Fruit d’un partenariat entre l’association Ffreee (Fils et filles de républicains espagnols et enfants de l’exode), le Mémorial du camp d’Argelès-sur-Mer, l’association Cinémaginaire et la municipalité, le Ciné mémorial reprend vendredi 10 octobre à 18 h, au cinéma Jaurès, avec la diffusion d’un film documentaire de Marc Weymuller, “La promesse de Franco” (Espagne-France, 2013, 123 minutes).
Belchite, en Aragon, est une ville emblématique de l’amnésie collective qui a frappé l’Espagne après la guerre civile. À la fin de la guerre d’Espagne, Franco veut faire des ruines de Belchite un témoignage, une sorte de vitrine immuable dénonçant pour l’éternité les exactions de ses adversaires, tentant par la même occasion de faire oublier les nombreux crimes de son camp.
Aujourd’hui, la mémoire blessée des habitants se perd dans les ruines de l’ancien village qui fut le théâtre de très violents combats et les rues de la nouvelle ville, construite par Franco… Les deux villages vivent ainsi, côte à côte, dans la coexistence énigmatique du passé et du présent. Mais rien ne semble parvenir à les relier. Confrontés au mutisme des pères, les enfants s’interrogent. Face aux décombres, chacun raconte son histoire…

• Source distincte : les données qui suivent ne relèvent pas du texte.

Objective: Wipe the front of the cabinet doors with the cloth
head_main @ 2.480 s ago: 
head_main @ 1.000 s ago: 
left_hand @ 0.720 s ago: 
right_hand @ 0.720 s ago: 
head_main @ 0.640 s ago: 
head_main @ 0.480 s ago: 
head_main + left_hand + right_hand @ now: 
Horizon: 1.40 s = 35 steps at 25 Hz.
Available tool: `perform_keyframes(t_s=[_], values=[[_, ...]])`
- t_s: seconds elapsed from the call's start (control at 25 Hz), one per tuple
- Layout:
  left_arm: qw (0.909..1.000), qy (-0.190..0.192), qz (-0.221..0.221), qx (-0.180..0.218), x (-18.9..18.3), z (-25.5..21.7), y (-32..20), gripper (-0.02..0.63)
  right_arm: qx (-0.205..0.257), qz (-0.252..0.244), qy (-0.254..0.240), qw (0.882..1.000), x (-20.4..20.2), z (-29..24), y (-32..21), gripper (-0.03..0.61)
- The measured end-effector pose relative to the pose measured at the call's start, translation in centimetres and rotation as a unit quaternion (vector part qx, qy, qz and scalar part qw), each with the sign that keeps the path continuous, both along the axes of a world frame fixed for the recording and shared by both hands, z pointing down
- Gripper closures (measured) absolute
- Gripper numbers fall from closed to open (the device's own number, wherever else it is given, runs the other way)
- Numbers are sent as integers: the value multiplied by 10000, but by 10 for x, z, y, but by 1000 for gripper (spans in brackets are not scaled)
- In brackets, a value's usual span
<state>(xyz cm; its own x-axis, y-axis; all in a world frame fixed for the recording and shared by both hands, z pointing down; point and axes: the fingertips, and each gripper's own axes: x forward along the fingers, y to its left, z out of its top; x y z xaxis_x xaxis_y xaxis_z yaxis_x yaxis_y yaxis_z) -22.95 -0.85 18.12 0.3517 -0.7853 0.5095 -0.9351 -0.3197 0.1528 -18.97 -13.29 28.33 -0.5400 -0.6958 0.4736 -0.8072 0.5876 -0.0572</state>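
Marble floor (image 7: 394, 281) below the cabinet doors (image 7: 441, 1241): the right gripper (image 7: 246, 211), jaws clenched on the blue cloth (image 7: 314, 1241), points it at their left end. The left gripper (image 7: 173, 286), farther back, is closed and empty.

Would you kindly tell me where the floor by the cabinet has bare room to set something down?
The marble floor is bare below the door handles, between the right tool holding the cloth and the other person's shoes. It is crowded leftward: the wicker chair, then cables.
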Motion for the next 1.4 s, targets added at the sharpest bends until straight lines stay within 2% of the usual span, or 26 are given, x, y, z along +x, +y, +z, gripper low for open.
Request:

Après avoir découvert fortuitement, lors d’un voyage en Espagne, les ruines du vieux village de Belchite à quelques centaines de mètres du nouveau, Marc Weymuller y est revenu entre 2009 et 2011, plusieurs semaines par an, afin de réaliser un film au long cours sur son histoire et ses habitants. La promesse de Franco propose au spectateur de suivre le réalisateur dans son enquête sur l’histoire de ce village, où la parole est longuement laissée aux habitants, dans un pacte de lecture de type documentaire, modalisé par les interventions en off d’une voix qui s’exprime en tant que sujet.
Le film s’inscrit dans la mouvance du nouveau cinéma documentaire, inauguré dans les années 1960 par quelques pionniers (Rouch, Resnais, Marker…), qui récuse la pseudo-objectivité du reportage et assume le point de vue nécessairement subjectif depuis lequel il rend compte d’un réel qui ne peut être que partiel.
Rencontre avec le réalisateur Marc Weymuller après la séance.